- WORK TO COMPLETE:
How do the lines below between the ones holding "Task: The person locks" and "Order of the", inclusive, read? Give them again exactly, with no other lines.

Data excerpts
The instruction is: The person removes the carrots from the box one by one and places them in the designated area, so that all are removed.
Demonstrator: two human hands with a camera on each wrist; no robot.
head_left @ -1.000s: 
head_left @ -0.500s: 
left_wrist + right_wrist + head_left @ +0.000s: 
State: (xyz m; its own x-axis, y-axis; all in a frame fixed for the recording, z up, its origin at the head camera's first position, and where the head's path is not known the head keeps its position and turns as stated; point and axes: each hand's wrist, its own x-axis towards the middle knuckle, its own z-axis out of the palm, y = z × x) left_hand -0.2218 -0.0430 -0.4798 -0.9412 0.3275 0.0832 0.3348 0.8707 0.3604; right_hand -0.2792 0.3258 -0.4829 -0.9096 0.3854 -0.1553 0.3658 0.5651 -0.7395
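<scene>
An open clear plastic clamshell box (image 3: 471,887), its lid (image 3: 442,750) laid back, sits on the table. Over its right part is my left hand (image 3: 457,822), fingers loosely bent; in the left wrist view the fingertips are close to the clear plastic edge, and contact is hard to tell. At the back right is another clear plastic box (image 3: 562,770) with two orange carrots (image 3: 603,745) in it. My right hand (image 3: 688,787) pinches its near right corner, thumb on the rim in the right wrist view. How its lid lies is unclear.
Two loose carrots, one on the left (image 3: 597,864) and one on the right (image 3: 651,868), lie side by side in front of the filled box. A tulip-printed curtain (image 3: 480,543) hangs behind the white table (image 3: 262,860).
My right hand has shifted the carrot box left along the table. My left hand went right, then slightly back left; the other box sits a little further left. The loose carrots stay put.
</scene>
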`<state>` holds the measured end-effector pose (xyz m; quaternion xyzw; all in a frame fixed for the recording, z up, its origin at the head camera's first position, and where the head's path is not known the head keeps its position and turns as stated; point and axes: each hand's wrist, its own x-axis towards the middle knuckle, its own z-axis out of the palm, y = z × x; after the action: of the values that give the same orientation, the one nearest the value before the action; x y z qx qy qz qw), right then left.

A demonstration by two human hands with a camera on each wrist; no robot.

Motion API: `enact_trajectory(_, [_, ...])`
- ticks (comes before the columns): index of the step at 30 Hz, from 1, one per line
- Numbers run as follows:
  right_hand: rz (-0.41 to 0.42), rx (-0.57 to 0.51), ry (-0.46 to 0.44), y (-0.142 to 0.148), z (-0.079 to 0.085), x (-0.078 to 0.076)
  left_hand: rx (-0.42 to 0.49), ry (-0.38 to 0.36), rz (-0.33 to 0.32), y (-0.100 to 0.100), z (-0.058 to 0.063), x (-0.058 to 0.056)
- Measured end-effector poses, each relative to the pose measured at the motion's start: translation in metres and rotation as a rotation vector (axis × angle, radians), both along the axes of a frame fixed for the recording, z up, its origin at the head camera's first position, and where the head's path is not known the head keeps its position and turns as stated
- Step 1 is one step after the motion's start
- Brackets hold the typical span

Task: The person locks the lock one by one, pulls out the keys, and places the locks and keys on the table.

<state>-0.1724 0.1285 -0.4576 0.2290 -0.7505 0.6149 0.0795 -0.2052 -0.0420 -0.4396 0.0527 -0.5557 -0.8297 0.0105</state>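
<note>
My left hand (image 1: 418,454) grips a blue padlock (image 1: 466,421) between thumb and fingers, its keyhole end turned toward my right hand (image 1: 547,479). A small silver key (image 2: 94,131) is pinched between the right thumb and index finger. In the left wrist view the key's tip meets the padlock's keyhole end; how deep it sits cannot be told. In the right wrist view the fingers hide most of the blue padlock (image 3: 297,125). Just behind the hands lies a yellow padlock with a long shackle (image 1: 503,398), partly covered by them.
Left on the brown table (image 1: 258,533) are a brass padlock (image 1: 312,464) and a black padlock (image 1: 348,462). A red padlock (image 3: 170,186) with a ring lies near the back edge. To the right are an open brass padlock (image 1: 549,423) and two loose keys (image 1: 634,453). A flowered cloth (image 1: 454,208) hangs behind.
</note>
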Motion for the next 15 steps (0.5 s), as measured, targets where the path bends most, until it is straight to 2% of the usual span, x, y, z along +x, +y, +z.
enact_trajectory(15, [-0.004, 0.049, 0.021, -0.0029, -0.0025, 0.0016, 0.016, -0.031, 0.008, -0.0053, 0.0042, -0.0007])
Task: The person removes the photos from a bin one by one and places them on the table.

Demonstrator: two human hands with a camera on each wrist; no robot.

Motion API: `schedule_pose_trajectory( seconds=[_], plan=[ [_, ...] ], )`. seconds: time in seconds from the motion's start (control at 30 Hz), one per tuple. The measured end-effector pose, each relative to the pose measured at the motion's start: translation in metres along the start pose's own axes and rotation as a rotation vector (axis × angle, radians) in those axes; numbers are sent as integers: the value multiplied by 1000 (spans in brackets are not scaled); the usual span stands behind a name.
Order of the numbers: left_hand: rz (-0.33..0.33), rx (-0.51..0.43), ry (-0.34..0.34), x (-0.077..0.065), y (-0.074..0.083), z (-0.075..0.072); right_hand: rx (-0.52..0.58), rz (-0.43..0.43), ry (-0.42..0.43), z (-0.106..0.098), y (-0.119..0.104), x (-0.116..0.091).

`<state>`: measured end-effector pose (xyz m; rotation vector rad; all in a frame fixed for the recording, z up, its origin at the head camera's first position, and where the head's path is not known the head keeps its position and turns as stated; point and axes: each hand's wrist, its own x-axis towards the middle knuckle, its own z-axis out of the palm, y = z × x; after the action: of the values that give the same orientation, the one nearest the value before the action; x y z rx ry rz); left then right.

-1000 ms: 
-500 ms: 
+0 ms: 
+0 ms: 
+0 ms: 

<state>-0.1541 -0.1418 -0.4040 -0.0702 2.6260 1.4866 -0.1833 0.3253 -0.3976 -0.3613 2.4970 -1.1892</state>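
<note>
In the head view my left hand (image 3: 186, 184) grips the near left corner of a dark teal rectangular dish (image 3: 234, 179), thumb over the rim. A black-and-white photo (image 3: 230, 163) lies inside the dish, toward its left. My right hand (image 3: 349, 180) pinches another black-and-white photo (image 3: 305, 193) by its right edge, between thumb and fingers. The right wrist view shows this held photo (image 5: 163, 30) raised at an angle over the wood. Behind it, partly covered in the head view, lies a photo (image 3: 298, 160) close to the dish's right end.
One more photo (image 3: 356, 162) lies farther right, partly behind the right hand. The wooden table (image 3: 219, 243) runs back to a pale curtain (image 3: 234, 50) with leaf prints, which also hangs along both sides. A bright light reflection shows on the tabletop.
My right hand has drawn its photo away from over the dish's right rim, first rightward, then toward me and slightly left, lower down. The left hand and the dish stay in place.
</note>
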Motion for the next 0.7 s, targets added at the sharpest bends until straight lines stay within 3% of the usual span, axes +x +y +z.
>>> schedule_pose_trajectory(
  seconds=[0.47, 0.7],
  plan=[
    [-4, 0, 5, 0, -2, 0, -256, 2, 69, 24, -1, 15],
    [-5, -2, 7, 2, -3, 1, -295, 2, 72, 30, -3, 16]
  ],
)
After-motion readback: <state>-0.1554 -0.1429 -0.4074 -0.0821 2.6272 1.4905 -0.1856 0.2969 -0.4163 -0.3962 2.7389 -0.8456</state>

- ANSWER TO THE PROBLEM:
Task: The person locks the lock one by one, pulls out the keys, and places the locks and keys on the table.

<state>-0.1724 0.1285 -0.4576 0.2290 -0.7505 0.6149 0.0795 -0.2052 -0.0420 -0.4396 0.0527 -0.5557 -0.8297 0.0105</state>
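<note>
My left hand (image 1: 418,454) grips a blue padlock (image 1: 466,421) between thumb and fingers, its keyhole end turned toward my right hand (image 1: 547,479). A small silver key (image 2: 94,131) is pinched between the right thumb and index finger. In the left wrist view the key's tip meets the padlock's keyhole end; how deep it sits cannot be told. In the right wrist view the fingers hide most of the blue padlock (image 3: 297,125). Just behind the hands lies a yellow padlock with a long shackle (image 1: 503,398), partly covered by them.
Left on the brown table (image 1: 258,533) are a brass padlock (image 1: 312,464) and a black padlock (image 1: 348,462). A red padlock (image 3: 170,186) with a ring lies near the back edge. To the right are an open brass padlock (image 1: 549,423) and two loose keys (image 1: 634,453). A flowered cloth (image 1: 454,208) hangs behind.
</note>
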Motion for the next 15 steps (0.5 s), as measured, targets where the path bends most, until it is straight to 2% of the usual span, x, y, z along +x, +y, +z.
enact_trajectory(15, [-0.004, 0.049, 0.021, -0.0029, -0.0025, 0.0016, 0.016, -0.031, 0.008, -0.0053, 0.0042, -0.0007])
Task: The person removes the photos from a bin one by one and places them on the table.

Demonstrator: two human hands with a camera on each wrist; no robot.

Motion API: `schedule_pose_trajectory( seconds=[_], plan=[ [_, ...] ], )`. seconds: time in seconds from the motion's start (control at 30 Hz), one per tuple. The measured end-effector pose, each relative to the pose measured at the motion's start: translation in metres along the start pose's own axes and rotation as a rotation vector (axis × angle, radians) in those axes; numbers are sent as integers: the value multiplied by 1000 (spans in brackets are not scaled); the usual span stands behind a name.
Order of the numbers: left_hand: rz (-0.33..0.33), rx (-0.51..0.43), ry (-0.34..0.34), x (-0.077..0.065), y (-0.074..0.083), z (-0.075..0.072); right_hand: rx (-0.52..0.58), rz (-0.43..0.43), ry (-0.42..0.43), z (-0.106..0.098), y (-0.119..0.104), x (-0.116..0.091).

The exercise closes with this answer.